REQUIREMENT ::
Write out each line below exactly as it appears.

Data excerpts:

********************

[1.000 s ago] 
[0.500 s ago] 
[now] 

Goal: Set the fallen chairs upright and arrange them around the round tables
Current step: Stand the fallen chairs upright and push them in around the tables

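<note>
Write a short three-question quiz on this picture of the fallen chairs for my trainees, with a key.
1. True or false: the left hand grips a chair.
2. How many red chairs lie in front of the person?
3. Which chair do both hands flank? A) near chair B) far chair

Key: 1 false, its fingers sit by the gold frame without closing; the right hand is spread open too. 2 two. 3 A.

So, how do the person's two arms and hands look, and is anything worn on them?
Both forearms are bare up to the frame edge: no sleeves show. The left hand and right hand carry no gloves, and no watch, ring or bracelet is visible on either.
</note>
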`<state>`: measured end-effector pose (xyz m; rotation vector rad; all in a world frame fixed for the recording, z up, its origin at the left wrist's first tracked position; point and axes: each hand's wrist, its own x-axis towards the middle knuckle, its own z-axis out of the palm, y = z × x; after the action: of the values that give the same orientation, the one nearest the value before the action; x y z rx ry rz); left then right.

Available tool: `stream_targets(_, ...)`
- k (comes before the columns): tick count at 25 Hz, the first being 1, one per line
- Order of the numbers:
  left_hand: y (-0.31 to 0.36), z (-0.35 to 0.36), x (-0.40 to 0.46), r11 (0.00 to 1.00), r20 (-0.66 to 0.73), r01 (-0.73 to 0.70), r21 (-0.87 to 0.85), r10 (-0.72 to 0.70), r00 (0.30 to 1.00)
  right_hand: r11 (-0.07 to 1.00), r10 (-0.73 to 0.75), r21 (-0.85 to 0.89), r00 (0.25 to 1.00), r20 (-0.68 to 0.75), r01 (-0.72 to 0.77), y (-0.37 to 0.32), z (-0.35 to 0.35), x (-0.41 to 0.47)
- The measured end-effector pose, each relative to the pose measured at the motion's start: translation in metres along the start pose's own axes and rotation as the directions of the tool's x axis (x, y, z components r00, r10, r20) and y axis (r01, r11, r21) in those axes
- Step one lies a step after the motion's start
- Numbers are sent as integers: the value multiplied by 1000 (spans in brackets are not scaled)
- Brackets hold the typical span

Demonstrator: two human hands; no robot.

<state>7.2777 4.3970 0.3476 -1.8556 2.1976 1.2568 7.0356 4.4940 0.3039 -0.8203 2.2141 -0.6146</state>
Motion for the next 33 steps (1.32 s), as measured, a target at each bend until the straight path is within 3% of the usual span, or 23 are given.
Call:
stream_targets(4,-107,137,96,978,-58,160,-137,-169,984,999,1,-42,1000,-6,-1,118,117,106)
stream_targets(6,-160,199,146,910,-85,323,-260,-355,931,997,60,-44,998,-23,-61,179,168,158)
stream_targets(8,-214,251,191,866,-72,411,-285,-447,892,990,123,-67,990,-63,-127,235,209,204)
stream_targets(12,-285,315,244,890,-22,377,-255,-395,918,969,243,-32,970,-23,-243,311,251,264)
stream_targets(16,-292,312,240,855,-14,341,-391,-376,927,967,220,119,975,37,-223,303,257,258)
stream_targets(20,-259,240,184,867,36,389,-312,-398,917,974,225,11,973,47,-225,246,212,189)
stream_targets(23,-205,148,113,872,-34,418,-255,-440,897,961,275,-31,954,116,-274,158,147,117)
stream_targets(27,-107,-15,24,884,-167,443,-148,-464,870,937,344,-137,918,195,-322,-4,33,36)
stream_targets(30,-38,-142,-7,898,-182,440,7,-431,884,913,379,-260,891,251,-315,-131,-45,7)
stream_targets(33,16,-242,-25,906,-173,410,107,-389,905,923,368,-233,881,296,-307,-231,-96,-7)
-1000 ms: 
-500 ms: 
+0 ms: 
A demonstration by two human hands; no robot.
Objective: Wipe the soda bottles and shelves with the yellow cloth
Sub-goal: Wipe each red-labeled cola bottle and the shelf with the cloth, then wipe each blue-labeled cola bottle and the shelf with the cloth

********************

RESULT BELOW ::
[1.000 s ago] 
[0.500 s ago] 
[now] 

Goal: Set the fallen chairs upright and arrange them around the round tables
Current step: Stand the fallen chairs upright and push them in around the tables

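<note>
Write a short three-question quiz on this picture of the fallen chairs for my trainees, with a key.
1. True or false: the left hand grips a chair.
2. How many red chairs lie in front of the person?
3. Which chair do both hands flank? A) near chair B) far chair

Key: 1 false, its fingers sit by the gold frame without closing; the right hand is spread open too. 2 two. 3 A.

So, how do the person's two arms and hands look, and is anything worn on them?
Both forearms are bare up to the frame edge: no sleeves show. The left hand and right hand carry no gloves, and no watch, ring or bracelet is visible on either.
</note>
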`<state>`: measured end-effector pose (xyz m; rotation vector rad; all in a world frame fixed for the recording, z up, its origin at the left wrist's first tracked position; point and axes: each hand's wrist, its own x-axis towards the middle knuckle, its own z-axis out of the palm, y = z × x; after the action: of the values that give the same orientation, the one nearest the value before the action; x y z rx ry rz); left then right.

Available tool: `stream_targets(_, ...)`
- k (comes before the columns): tick count at 25 Hz, the first being 1, one per line
- Order of the numbers:
  left_hand: y (-0.31 to 0.36), z (-0.35 to 0.36), x (-0.40 to 0.46), r11 (0.00 to 1.00), r20 (-0.66 to 0.73), r01 (-0.73 to 0.70), r21 (-0.87 to 0.85), r10 (-0.72 to 0.70), r00 (0.30 to 1.00)
  right_hand: r11 (-0.07 to 1.00), r10 (-0.73 to 0.75), r21 (-0.85 to 0.89), r00 (0.25 to 1.00), r20 (-0.68 to 0.75), r01 (-0.72 to 0.77), y (-0.37 to 0.32), z (-0.35 to 0.35), x (-0.41 to 0.47)
- The measured end-effector pose, each relative to the pose measured at the motion's start: translation in metres along the start pose's own axes and rotation as the directions of the tool's x axis (x, y, z components r00, r10, r20) and y axis (r01, r11, r21) in those axes
- Step one lies a step after the motion's start
- Numbers are sent as integers: the value multiplied by 1000 (spans in brackets are not scaled)
- Brackets hold the typical span

Demonstrator: two human hands; no robot.

<state>7.2777 4.3970 0.3476 -1.8556 2.1976 1.2568 7.0356 4.4940 0.3039 -0.8203 2.2141 -0.6146</state>
Motion for the next 33 steps (1.32 s), as measured, a target at each bend until the straight path is within 3% of the usual span, or 23 are given.
Call:
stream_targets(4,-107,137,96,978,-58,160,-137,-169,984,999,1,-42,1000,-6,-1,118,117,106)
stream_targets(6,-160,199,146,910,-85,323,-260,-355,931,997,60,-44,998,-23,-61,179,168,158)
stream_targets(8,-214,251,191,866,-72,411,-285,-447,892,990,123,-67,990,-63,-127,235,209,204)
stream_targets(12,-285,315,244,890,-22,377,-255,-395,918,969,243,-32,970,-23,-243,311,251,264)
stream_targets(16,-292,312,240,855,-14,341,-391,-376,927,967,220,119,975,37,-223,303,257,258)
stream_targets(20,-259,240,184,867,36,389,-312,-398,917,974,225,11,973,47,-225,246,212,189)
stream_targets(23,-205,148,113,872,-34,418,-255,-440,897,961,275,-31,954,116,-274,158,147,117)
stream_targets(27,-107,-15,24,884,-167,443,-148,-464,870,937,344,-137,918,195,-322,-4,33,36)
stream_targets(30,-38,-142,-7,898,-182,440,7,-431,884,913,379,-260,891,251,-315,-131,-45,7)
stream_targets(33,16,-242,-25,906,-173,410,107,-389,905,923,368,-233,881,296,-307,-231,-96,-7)
-1000 ms: 
-500 ms: 
+0 ms: 
A demonstration by two human hands; no robot.
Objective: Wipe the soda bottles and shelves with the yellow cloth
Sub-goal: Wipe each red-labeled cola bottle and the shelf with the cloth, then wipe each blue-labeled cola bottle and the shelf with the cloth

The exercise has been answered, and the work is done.